- **WORK REQUEST**: Output all of the lines below exactly, and leave out each image.

┌─ INFORMATION SHOWN

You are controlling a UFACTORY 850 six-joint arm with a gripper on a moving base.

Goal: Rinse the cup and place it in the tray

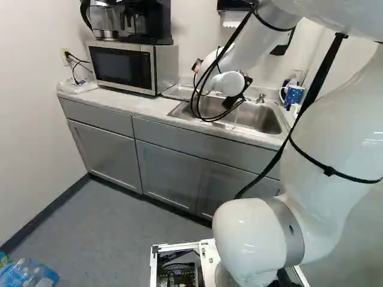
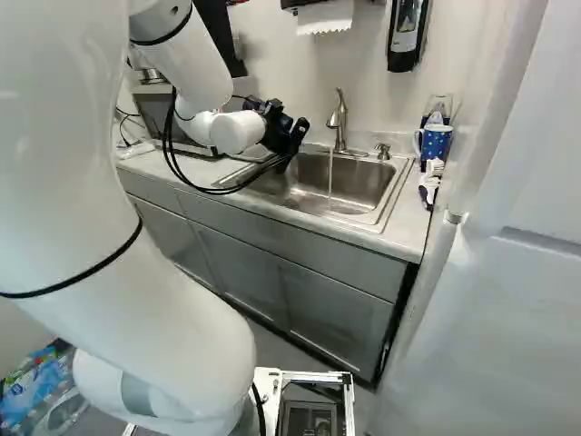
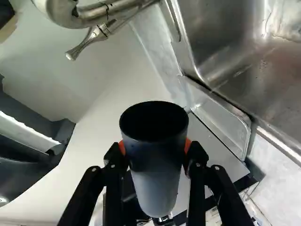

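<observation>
Cup (image 3: 156, 181), dark and tapering, is held above the near side of the sink area, by the end effector (image 3: 154, 148), whose two fingers are parted by the cup's width and pressed against it from opposite sides. Rinsing is judged to be the step in hand, since a thin stream of water (image 2: 330, 177) is being let down from the faucet (image 2: 339, 123) into the sink (image 2: 375, 216). The cup is seen apart from that stream in the right base view; whether its inside has been rinsed cannot be told. If rinsing is unfinished, its mouth should be brought under the water, then tipped out over the basin; otherwise it should be lowered into the shallow tray (image 3: 221, 117) beside the sink, and released once seated. Counted are one held cup, one tray, one sink, one faucet, one water stream, one blue spotted mug (image 2: 437, 141) on the worktop (image 2: 411, 218), one microwave (image 1: 122, 67) and one coffee maker (image 1: 105, 21).
</observation>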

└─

- **SOLUTION BELOW**:
You are controlling a UFACTORY 850 six-joint arm with a gripper on a moving base.

Goal: Rinse the cup and place it in the tray


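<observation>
Cup (image 3: 156, 181), dark and tapering, is held above the near side of the sink area, by the end effector (image 3: 154, 148), whose two fingers are parted by the cup's width and pressed against it from opposite sides. Rinsing is judged to be the step in hand, since a thin stream of water (image 2: 330, 177) is being let down from the faucet (image 2: 339, 123) into the sink (image 2: 375, 216). The cup is seen apart from that stream in the right base view; whether its inside has been rinsed cannot be told. If rinsing is unfinished, its mouth should be brought under the water, then tipped out over the basin; otherwise it should be lowered into the shallow tray (image 3: 221, 117) beside the sink, and released once seated. Counted are one held cup, one tray, one sink, one faucet, one water stream, one blue spotted mug (image 2: 437, 141) on the worktop (image 2: 411, 218), one microwave (image 1: 122, 67) and one coffee maker (image 1: 105, 21).
</observation>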

The complete answer has now been given.